Mobil, begitu seorang bocah menyebut benda yang sedang didorongnya itu. Dengan malu-malu dia menjawab pertanyaanku tentang nama mainan yang terbuat dari bambu panjang, diujungnya terdapat semacam roda dari kayu. Benda itu dimainkan dengan cara didorong menggunakan semacam setang dari kayu yang ditusukkan di badan bambu. Entah kenapa mainan itu dinamakan mobil. Si bocah pun hanya bengong, tak bisa menjawab kekepoanku itu. Mungkin karena malu, takut, atau bingung mau jawab apa. Yang pasti mainan itu jadi kegemaran anak-anak di kampung Heret, sebuah kampung kecil di suatu sudut pulau Flores, NTT.
Tiap sore, terlihat beberapa bocah berlarian di jalan kampung sambil mendorong mobilnya. Tawa ceria dan celoteh yang saling sahut menyiratkan kegembiraan mereka. Keriaan yang tercipta dari suka cita anak-anak mewarnai sore di kampung Heret. Sore yang selo (bergelimang waktu luang), ketika anak-anak selesai sekolah dan orangtua mereka pulang dari kebun. Kampung jadi ramai kembali setelah sesiangan tadi begitu sepi.
Roda-roda kayu berputar kencang menggilas permukaan jalan berbatu tanpa ampun. Si pengendalinya berlari makin kencang ketika roda-roda mobil lain milik kawannya berputar kian kencang. Mereka berlari kesana kemari seolah tanpa lelah. Sementara itu di halaman sekolah, tampak tiga mobil yang dikendarai oleh dua anak dan satu pemuda. Mobil milik si pemuda mengangkut ember yang akan digunakannya untuk mandi. Di halaman belakang sekolah memang ada beberapa cerukan batu yang beberapa diantaranya masih menyimpan air bekas hujan kemarin. Di sanalah biasanya beberapa warga mandi atau sekedar cuci muka, karena sumber air terdekat berada cukup jauh di lembah.
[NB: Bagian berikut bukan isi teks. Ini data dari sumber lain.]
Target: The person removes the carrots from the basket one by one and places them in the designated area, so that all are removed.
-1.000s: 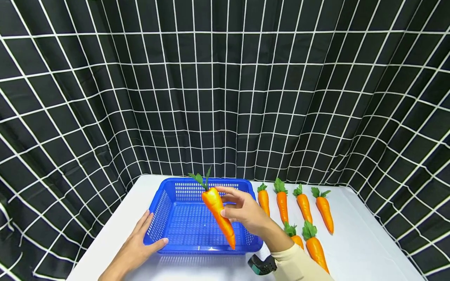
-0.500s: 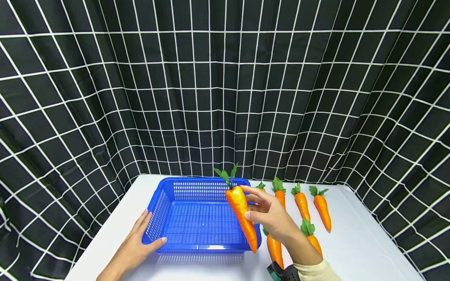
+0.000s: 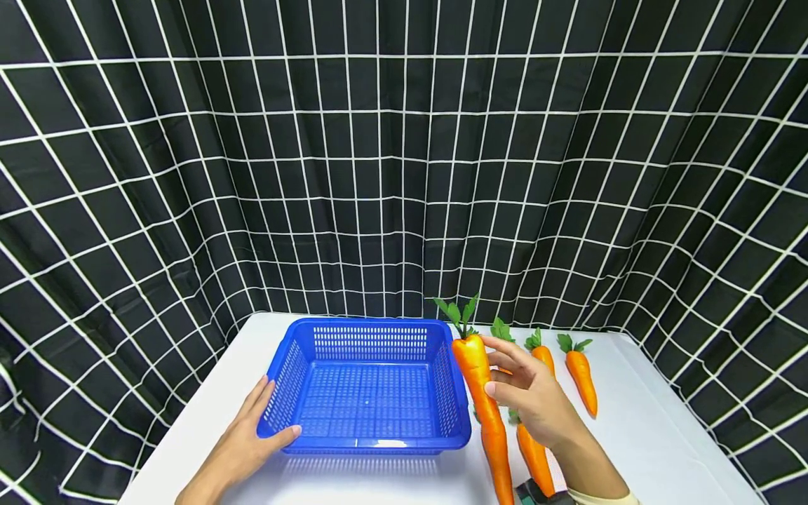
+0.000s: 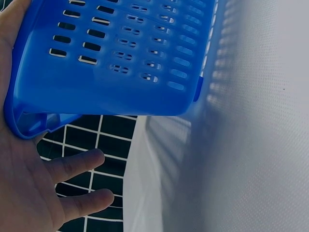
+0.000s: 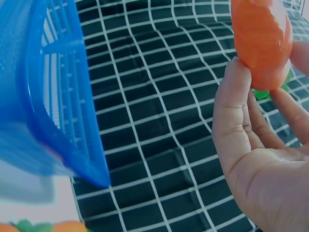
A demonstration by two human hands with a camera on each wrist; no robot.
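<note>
An orange carrot [image 3: 470, 361] with green leaves is held up just right of the blue basket [image 3: 366, 443], leaning with its leaves up. My right hand [image 3: 536, 396] pinches it between thumb and fingertips; in the right wrist view the carrot [image 5: 263, 43] sits between them. My left hand [image 3: 243, 442] rests at the basket's front left corner, thumb on the front rim and fingers along the left side. In the left wrist view, two straight fingers [image 4: 79, 166] reach out past the basket wall [image 4: 106, 92]. The basket's slatted floor shows bare in the head view.
On the white table [image 3: 656, 435], right of the basket, lie several more carrots, among them a far right carrot [image 3: 581, 382], a front carrot [image 3: 535, 459] and another carrot [image 3: 496, 463]. My right hand partly covers some. A black grid curtain [image 3: 404, 175] surrounds the table.
My right hand has carried the carrot rightward, from above the basket to beyond its right rim, over the carrots on the table. My left hand and the basket have stayed put.
</note>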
Kembali lagi ke kampung, sore beranjak senja. Beberapa anak masih terlihat wara-wiri dengan mobil kebanggaannya. Entah sampai mana tadi mereka melajukan mobilnya, mereka beranjak pulang saat terang berganti temaram. Kini mobil-mobil mereka terparkir di rumah masing-masing. Di rumah-rumah sederhana yang berjajar rapi di sepanjang jalan kampung. Tak ada listrik, hanya cahaya pelita yang terpancar menembus celah dinding bambu rumah warga. Maklum saja, kampung Heret ini terletak jauh dari jalan utama kecamatan Lamba Leda, Manggarai Timur sehingga belum tersentuh pembangunan.
Jalan menuju kampung Heret hanyalah jalan terjal berbatu. Tak semua pemotor mampu dan mau membawa motornya ke sana. Hanya tukang ojek handal, berpengalaman, dan nekat saja yang mau mengantar sampai kampung ini. Otokol (truk angkutan pedesaan) pun sudah beberapa waktu tak kedengaran suara mesin dieselnya. Jalan memang cukup lebar, namun kondisinya sudah tak terawat dan sangat riskan untuk dilewati. Beberapa waktu yang lalu ada otokol yang celaka terguling ke jurang, satu orang dikabarkan meninggal. Karena itu sangat jarang ada orang “gila” yang nekat bawa kendaraannya ke Heret. Mungkin hanya mobil milik bocah-bocah itulah satu-satunya kendaraan yang ada di sana.